Виктор пожимает плечами.
— Сколько у тебя врагов, Лука?
— Насколько я знаю, только Братва, а ты есть Братва. Так что, только ты, Виктор. Но я не хочу, чтобы мы были врагами.
— Я не представляю, как мы когда-нибудь станем друзьями. — Виктор приподнимает кустистую бровь. — Слишком много вражды между итальянцами и русскими, мафией и братвой. В мире недостаточно воды, чтобы смыть все, что мы пролили.
— Нет, — соглашаюсь я. — Но мы могли бы позволить этому исчезнуть само по себе. Мы могли бы отказаться что-то добавить к этому. — Я делаю глубокий вдох. — Чего ты надеешься достичь этим, Виктор? Конечно же, ты не можешь думать, что убийство моей жены, мудрый ход.
— Легко. Вашей территорией можно управлять. Вашим бизнесом можно наживаться. Вашими женщинами можно торговать. — Виктор пожимает плечами. — Чего тут не хотеть?

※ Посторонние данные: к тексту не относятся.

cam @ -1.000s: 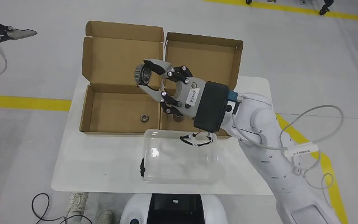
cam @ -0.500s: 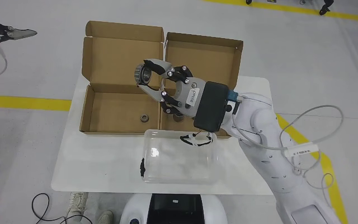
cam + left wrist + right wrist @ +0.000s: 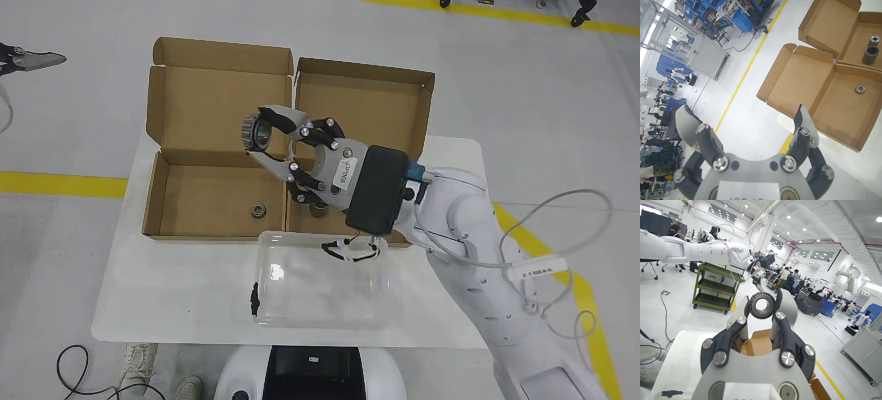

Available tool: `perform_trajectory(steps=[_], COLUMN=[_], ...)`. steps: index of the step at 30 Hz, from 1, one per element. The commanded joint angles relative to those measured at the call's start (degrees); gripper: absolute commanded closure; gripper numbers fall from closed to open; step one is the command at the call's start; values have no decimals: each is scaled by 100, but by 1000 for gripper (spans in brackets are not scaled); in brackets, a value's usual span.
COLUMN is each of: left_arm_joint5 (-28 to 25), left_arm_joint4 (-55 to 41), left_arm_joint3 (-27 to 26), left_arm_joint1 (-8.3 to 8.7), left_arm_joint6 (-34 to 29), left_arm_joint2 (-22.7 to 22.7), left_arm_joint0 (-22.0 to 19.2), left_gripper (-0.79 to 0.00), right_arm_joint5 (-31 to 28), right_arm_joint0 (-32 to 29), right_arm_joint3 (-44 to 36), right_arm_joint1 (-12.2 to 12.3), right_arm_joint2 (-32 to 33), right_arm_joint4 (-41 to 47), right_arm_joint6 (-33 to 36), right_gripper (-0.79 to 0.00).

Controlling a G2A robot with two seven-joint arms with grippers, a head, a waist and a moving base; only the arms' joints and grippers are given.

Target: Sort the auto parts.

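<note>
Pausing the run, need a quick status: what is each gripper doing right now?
Left gripper: open, holding nothing.
Right gripper: closed on a bearing, above the cardboard boxes.

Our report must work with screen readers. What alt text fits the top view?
The right end effector grips a ring-shaped bearing above the left cardboard box, beside a second open box on a white table. A smaller bearing lies inside the left box, and a clear plastic bin sits nearer the robot.
</note>
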Motion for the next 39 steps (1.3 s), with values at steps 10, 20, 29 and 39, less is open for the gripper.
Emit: perform_trajectory(steps=[10,20,29,39], left_arm_joint5=[0,0,0,0], left_arm_joint4=[0,0,0,0], left_arm_joint3=[0,0,0,0], left_arm_joint1=[0,0,0,0], left_arm_joint6=[0,0,0,0], left_arm_joint2=[0,0,0,0], left_arm_joint0=[0,0,0,0], left_gripper=[-785,-785,-785,-785], right_arm_joint5=[38,64,291,401], right_arm_joint0=[1,268,862,1541], right_arm_joint3=[775,1765,2876,4324], right_arm_joint1=[-23,-134,-451,-882], right_arm_joint2=[-151,-637,-1482,-2112], right_arm_joint4=[-13,-125,19,261], right_arm_joint6=[385,825,1308,1403], right_gripper=[0,0,0,0])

— Ты действительно думаешь, что сможешь все это вынести? Этот конфликт время от времени продолжается десятилетиями, Виктор с тех пор, как наши отцы вели эти разговоры вместо нас. Давай покончим с этим раз и навсегда. Давай станем теми, кто установит мир вместо войны.
— Ты предлагаешь слова и ничего больше, — говорит Виктор, его слова окрашены гневом. — Ты, должно быть, считаешь меня слабаком, раз согласился на такое.
— Я предложил тебе деньги и наркотики, доступ к части наших поставок кокаина, — нетерпеливо возражаю я. — Это не пустяки, Виктор. Ты говоришь, что это я мешаю нам заключить мир, но это ты отказываешься принять разумные условия.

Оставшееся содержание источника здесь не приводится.